Replace the stiff guidewire with a soft hydrophilic-coated guidewire (here:Terumo®)and advance it into the descending aorta. Now, introduce a pigtail catheter over the indwelling guide wire through which DSA is performed in road-mapping technique. DSA demonstrates successful repair of the right internal iliac artery aneurysm and the migrated left endoluminal vascular graft, the endoleak, and the perfused left internal iliac artery aneurysm. Since the infrarenal aorta is aneurysmatic and dilated to around 35 mm, one alternative could have been an endoluminal Y-graft.
Tips:
1. It may be difficult to advance the Terumo® wire up because of the severe kinking of the iliac arteries. If a straight or tip-curved Terumo® wire does not slide along the vessel wall, it is often necessary to employ a guiding catheter since the latter is better able to pass the tortuosities of the vessel (Road Runner®, H-Stick®, RDC® or similar). Sometimes the maneuver also succeeds with a pigtail catheter, which must be used for exploratory angiography anyway.

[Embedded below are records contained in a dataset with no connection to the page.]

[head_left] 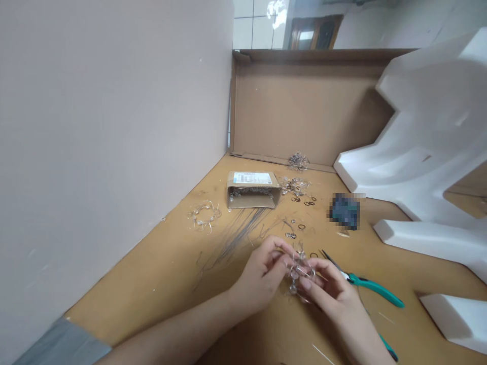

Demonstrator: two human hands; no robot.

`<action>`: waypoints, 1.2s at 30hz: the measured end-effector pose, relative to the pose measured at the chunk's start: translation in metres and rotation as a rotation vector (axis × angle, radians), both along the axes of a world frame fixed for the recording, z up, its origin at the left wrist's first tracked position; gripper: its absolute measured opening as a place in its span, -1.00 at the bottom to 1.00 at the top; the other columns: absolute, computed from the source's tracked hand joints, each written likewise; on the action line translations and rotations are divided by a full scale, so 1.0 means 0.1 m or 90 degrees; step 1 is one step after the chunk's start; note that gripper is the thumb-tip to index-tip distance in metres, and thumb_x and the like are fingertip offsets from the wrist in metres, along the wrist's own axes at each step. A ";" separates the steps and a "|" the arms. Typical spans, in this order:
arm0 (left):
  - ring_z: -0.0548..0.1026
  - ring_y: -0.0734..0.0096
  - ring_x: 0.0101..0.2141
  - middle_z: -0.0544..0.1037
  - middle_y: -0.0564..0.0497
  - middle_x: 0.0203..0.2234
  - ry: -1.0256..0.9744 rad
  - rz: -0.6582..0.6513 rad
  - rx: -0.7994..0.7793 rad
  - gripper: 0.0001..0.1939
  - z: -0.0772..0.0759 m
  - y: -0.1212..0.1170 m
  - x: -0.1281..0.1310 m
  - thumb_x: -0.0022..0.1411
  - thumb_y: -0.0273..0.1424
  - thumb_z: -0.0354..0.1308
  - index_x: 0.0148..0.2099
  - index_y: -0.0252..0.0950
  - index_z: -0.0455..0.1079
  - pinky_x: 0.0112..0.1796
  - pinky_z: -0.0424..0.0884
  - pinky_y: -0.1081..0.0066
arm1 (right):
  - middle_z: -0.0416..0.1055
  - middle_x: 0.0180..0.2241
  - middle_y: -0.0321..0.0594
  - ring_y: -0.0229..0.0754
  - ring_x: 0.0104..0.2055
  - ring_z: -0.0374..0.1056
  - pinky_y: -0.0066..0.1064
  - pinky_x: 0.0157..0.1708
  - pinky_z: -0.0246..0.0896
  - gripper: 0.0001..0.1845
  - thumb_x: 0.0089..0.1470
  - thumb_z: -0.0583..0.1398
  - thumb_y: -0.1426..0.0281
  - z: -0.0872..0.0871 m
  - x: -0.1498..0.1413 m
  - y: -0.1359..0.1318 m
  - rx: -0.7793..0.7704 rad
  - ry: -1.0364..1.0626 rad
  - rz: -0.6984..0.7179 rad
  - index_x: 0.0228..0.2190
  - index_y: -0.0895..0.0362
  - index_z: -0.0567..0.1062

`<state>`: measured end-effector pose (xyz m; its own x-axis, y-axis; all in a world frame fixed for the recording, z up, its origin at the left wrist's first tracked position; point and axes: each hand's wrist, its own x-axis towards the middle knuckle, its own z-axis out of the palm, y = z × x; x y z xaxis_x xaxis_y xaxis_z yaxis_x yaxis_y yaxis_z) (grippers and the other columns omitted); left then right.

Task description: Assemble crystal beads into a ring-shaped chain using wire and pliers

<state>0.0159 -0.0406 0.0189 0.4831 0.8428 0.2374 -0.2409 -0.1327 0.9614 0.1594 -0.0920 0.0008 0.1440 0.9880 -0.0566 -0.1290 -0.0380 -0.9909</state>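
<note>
Between both hands is a beaded wire ring with clear round beads and loose wire ends. My left hand pinches its left side with thumb and fingers. From the right, my right hand grips the other side, thumb in front. Pliers with teal handles lie just beyond my right hand, partly hidden by it. A similar beaded ring lies on the table to the left. Small dark rings and a few clear beads are scattered beyond the hands.
A small cardboard box holds clear beads, its open side facing me. Thin wires lie fanned in front of it. Beaded pieces are heaped at its right. White foam blocks stand at right, a cardboard panel behind, a pale wall at left.
</note>
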 end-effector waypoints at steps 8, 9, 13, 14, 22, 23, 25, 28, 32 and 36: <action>-0.12 0.03 0.23 -0.05 -0.17 0.25 0.382 0.017 0.488 -0.09 0.07 0.00 -0.08 -0.01 -0.24 0.20 0.29 -0.28 -0.20 0.18 -0.13 0.01 | 0.38 -0.40 -0.25 -0.20 -0.45 0.30 -0.32 -0.38 0.25 -0.72 -0.08 0.20 0.23 0.04 0.21 -0.01 0.081 -0.471 -0.072 -0.28 0.06 0.41; -0.15 0.03 0.24 -0.08 -0.18 0.26 0.417 0.005 0.509 -0.01 0.05 0.00 -0.07 -0.03 -0.17 0.21 0.30 -0.30 -0.27 0.19 -0.16 0.02 | 0.37 -0.42 -0.26 -0.21 -0.47 0.28 -0.33 -0.39 0.24 -0.74 -0.06 0.19 0.24 0.07 0.20 -0.04 0.090 -0.487 -0.071 -0.28 0.05 0.40; -0.11 0.07 0.23 -0.04 -0.20 0.25 0.475 0.035 0.507 0.04 -0.04 0.01 -0.03 -0.03 -0.02 0.17 0.31 -0.36 -0.28 0.18 -0.12 0.09 | 0.28 -0.52 -0.35 -0.26 -0.53 0.22 -0.43 -0.51 0.19 -0.77 -0.12 0.22 0.23 0.15 0.09 -0.11 0.089 -0.381 -0.087 -0.37 0.03 0.39; -0.09 0.07 0.23 -0.01 -0.20 0.24 0.476 0.038 0.508 0.03 -0.06 0.02 -0.02 -0.04 -0.01 0.17 0.30 -0.36 -0.24 0.18 -0.11 0.09 | 0.26 -0.55 -0.37 -0.27 -0.54 0.20 -0.44 -0.52 0.17 -0.77 -0.15 0.24 0.23 0.15 0.07 -0.12 0.079 -0.337 -0.089 -0.39 0.03 0.39; 0.28 -0.03 0.03 0.29 -0.25 0.07 0.496 -0.031 0.424 -0.01 -0.05 0.03 -0.05 -0.17 -0.05 0.26 0.23 -0.34 -0.02 0.03 0.14 0.03 | 0.18 -0.63 -0.41 -0.29 -0.58 0.13 -0.45 -0.56 0.13 -0.76 -0.22 0.27 0.21 0.20 0.07 -0.13 0.046 -0.240 -0.068 -0.46 0.04 0.41; 0.22 -0.04 0.07 0.23 -0.25 0.12 0.488 -0.032 0.423 0.00 -0.04 0.02 -0.05 -0.17 -0.07 0.26 0.24 -0.33 -0.05 0.05 0.11 0.03 | 0.19 -0.63 -0.40 -0.28 -0.58 0.14 -0.44 -0.57 0.13 -0.76 -0.22 0.27 0.20 0.22 0.07 -0.14 0.044 -0.247 -0.067 -0.46 0.04 0.41; 0.15 -0.02 0.12 0.14 -0.22 0.17 0.468 -0.045 0.417 -0.01 -0.02 0.02 -0.04 -0.15 -0.12 0.27 0.26 -0.28 -0.09 0.07 0.07 0.04 | 0.19 -0.63 -0.40 -0.29 -0.58 0.14 -0.45 -0.58 0.13 -0.76 -0.22 0.27 0.20 0.24 0.06 -0.17 0.041 -0.255 -0.064 -0.47 0.04 0.41; 0.29 0.06 0.02 0.30 -0.14 0.06 0.445 -0.075 0.357 -0.17 -0.01 0.01 -0.03 -0.14 -0.23 0.28 0.18 -0.22 0.06 0.00 0.19 0.13 | 0.21 -0.60 -0.40 -0.31 -0.57 0.14 -0.48 -0.57 0.15 -0.75 -0.21 0.28 0.22 0.25 0.07 -0.19 0.050 -0.239 -0.061 -0.43 0.03 0.43; 0.41 0.18 -0.17 0.44 -0.05 -0.15 0.407 -0.074 0.177 -0.31 -0.01 0.00 0.00 -0.18 -0.28 0.32 0.04 -0.22 0.20 -0.18 0.32 0.26 | 0.33 -0.48 -0.32 -0.26 -0.48 0.26 -0.45 -0.49 0.24 -0.67 -0.14 0.27 0.20 0.25 0.12 -0.20 0.067 -0.169 -0.027 -0.28 0.02 0.42; 0.42 0.28 -0.19 0.43 -0.05 -0.17 0.250 -0.110 -0.058 -0.33 -0.04 0.00 0.03 -0.20 -0.39 0.36 -0.01 -0.27 0.17 -0.22 0.33 0.34 | 0.39 -0.35 -0.23 -0.21 -0.38 0.34 -0.45 -0.41 0.32 -0.72 -0.04 0.22 0.24 0.31 0.21 -0.21 0.136 -0.259 -0.053 -0.23 0.00 0.43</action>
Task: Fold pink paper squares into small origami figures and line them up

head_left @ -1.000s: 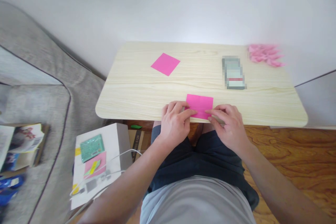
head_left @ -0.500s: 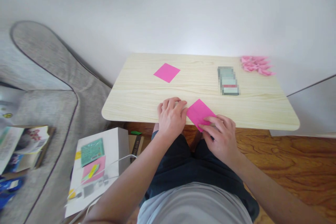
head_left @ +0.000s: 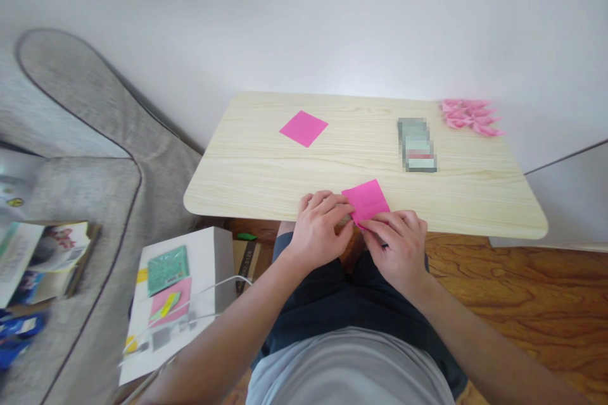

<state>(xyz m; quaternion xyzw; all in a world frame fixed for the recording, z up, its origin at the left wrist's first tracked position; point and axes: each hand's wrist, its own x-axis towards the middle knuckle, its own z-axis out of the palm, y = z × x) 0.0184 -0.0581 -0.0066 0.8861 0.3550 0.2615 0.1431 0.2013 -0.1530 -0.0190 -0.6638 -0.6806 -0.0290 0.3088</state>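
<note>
Pink paper square (head_left: 367, 198) lies at the near edge of the table (head_left: 256, 168), one corner pinched by your right hand (head_left: 403, 242). Your left hand (head_left: 320, 228), fingers curled, touches the square's side toward the table's left end; whether it grips, I cannot tell.

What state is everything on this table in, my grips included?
Near pink paper square: askew at the table edge; whether folded, unclear.
Left grip: fingers at that square's left edge; pinch unclear.
Right grip: closed on its near corner.
Far pink paper square: flat, unheld.
Folded pink paper pieces: clustered at the far right corner.
Pixelated rectangular object: lying there; details masked.
</note>
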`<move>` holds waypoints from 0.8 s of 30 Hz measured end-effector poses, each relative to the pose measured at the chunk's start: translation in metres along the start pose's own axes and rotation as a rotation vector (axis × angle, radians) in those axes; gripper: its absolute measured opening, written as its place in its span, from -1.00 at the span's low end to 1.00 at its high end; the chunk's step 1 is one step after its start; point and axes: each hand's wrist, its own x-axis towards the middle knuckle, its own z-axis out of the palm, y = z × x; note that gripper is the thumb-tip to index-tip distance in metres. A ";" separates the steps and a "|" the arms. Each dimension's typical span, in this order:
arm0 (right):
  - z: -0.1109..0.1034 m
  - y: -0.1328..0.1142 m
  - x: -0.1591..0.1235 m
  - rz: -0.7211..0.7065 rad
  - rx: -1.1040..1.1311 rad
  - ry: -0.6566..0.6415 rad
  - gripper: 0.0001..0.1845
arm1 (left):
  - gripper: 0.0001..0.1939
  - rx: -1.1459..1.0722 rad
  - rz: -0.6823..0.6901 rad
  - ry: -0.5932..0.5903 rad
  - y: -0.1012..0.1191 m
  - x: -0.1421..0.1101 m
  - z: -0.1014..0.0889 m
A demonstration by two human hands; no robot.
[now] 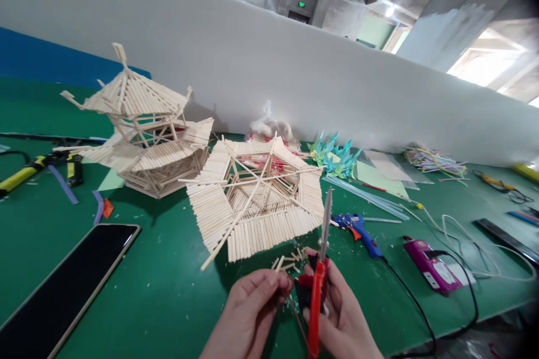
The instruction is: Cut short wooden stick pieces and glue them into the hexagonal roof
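Near center, left hand (252, 300) pinches wooden stick (279, 264) between fingers; right hand (346, 314) grips red-handled scissors (318, 291). Beyond on green table (168, 291): blue glue gun (370, 244) right, slatted stick frame (261, 238) center, tiered stick model (141, 95) far left.

A craft workshop in a bare-concrete building was indicated. On the green-topped workbench (168, 291), a wooden-stick pagoda model (137, 95) and a blue hot-glue gun (370, 242) were laid out; red-handled scissors (319, 286) were held above. Beyond, a concrete column (446, 11) and lit exit sign (301, 4) were seen.
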 end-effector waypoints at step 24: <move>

2. Roadmapping („Pathfinder“): This involves the administration a small bolus of contrast agent to visualize the abdominal aorta and iliac arteries as a roadmap. This image is saved as a mask. Subsequent images are then acquired without contrast media and subtracted from the mask. In this way, for example, only the current position of a radiopaque catheter will be displayed. In the resulting subtraction images, the bright catheter will be visible against the dark vessels, and any background irrelevant to this study is hidden.
3. The endoluminal Y graft would have been a salvage procedure in case of failure of the unilateral procedure in the video clip.